A photo of several cane corso mastiff dogs on a rear deck of 421 Campbell St. in Scranton, as taken from a neighboring home at 2426 Pittson Ave. (COPY OF PHOTO / COURTESY OF DAWN HAFNER)A photo of several cane corso mastiff dogs on a rear deck of 421 Campbell St. in Scranton, as taken from a neighboring home at 2426 Pittson Ave. (COPY OF PHOTO / COURTESY OF DAWN HAFNER)

Dodge moved to 421 Campbell St. around January 2021 and around February 2023 got two dogs and eventually more over the years, and he now has about 10, Hafner testified. Excessive feces and urine in Dodge’s yard stink up the neighborhood and the dogs have exhibited threatening pack behavior that was dangerous to humans and animals when the mastiffs had gotten loose at times, according to testimony.

In the injunction, Hayes sought an order requiring Dodge to surrender or “rehome” all but two of the dogs and prove with documentation that those two are spayed or neutered. But Powell went further in his decision and ordered all of the dogs removed from the property as “the only means to abate the nuisance.”
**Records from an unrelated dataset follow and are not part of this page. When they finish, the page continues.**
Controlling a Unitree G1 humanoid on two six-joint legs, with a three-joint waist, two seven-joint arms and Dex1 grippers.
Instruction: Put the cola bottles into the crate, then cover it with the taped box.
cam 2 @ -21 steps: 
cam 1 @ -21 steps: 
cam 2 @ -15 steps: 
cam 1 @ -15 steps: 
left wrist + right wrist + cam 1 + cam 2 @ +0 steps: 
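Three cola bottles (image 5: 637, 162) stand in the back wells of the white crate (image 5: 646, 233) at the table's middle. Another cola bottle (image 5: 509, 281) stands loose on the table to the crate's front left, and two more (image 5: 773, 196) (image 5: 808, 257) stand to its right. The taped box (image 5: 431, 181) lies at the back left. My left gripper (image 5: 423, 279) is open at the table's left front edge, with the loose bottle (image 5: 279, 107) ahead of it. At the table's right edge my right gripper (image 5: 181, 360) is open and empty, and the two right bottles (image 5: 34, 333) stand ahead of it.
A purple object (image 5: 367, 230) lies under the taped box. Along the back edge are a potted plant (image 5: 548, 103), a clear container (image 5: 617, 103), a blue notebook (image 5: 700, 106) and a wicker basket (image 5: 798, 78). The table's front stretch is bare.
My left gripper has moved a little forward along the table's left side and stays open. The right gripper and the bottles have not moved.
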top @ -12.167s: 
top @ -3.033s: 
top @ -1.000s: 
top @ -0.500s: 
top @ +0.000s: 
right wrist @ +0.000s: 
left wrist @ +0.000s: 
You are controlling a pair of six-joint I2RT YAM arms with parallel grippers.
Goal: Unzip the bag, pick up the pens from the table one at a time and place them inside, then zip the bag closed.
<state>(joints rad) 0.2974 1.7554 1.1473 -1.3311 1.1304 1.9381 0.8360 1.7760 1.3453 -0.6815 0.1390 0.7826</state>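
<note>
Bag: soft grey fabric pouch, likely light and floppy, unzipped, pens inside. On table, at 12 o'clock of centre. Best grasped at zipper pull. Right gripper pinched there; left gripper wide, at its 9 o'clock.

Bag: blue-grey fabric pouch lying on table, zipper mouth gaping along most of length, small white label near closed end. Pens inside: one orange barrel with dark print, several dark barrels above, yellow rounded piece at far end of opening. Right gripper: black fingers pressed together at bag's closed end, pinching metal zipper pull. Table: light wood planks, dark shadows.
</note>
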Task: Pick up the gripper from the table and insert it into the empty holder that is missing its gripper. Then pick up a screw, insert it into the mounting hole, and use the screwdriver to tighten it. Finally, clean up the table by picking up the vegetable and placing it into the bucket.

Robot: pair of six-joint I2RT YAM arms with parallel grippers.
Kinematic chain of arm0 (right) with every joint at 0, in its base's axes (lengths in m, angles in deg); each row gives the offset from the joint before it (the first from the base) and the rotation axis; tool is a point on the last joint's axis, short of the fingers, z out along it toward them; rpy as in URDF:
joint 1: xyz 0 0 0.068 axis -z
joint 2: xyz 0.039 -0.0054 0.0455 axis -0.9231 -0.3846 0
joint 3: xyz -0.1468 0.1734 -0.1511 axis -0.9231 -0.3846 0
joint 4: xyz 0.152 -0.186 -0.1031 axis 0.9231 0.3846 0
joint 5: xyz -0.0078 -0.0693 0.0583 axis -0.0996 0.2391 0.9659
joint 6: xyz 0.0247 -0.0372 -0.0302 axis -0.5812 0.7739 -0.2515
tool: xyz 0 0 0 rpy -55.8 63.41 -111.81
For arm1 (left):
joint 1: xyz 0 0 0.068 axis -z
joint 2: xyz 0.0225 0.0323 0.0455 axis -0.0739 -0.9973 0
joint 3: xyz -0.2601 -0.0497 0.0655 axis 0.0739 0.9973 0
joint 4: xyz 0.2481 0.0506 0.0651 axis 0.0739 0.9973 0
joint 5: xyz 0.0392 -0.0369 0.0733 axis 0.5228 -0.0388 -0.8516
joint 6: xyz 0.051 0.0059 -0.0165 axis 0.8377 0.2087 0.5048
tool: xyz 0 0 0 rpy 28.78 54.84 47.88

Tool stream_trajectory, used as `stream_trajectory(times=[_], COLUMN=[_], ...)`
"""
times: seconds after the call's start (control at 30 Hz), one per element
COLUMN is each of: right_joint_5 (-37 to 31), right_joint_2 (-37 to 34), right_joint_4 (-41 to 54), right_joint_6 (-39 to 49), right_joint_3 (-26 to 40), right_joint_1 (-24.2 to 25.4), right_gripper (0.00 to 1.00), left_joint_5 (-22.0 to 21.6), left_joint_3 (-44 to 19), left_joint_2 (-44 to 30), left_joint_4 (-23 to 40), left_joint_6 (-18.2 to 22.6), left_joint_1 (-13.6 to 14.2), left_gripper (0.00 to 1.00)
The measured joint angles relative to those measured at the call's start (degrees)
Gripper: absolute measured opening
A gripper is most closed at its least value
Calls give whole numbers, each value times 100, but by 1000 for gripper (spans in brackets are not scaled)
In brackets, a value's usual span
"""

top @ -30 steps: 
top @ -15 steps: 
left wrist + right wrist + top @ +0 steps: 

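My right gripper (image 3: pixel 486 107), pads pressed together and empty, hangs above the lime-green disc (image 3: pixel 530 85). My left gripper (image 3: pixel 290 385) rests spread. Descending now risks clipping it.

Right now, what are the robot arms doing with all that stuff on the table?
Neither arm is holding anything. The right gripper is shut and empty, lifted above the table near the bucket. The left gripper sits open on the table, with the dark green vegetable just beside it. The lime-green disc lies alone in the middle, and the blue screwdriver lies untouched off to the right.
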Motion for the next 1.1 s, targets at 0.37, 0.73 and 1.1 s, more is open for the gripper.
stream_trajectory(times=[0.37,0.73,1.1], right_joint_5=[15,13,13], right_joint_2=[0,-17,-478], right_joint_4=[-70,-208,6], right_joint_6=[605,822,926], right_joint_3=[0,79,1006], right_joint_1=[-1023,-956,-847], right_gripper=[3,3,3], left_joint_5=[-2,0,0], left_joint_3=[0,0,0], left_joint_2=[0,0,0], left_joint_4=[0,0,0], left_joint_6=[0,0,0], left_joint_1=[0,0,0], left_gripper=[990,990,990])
The petition for sanctions claims that despite the removal order: Dodge has not removed the dogs; they continue to cause a nuisance from excessive barking inside the home that can be heard outside; the dogs have been locked inside for up to 36 hours at a time, resulting in barking of adult dogs and yelping from puppies for extended periods; odors from urine and feces have worsened due to summer temperatures; and the website for the kennel operation remained active with the Campbell Street address.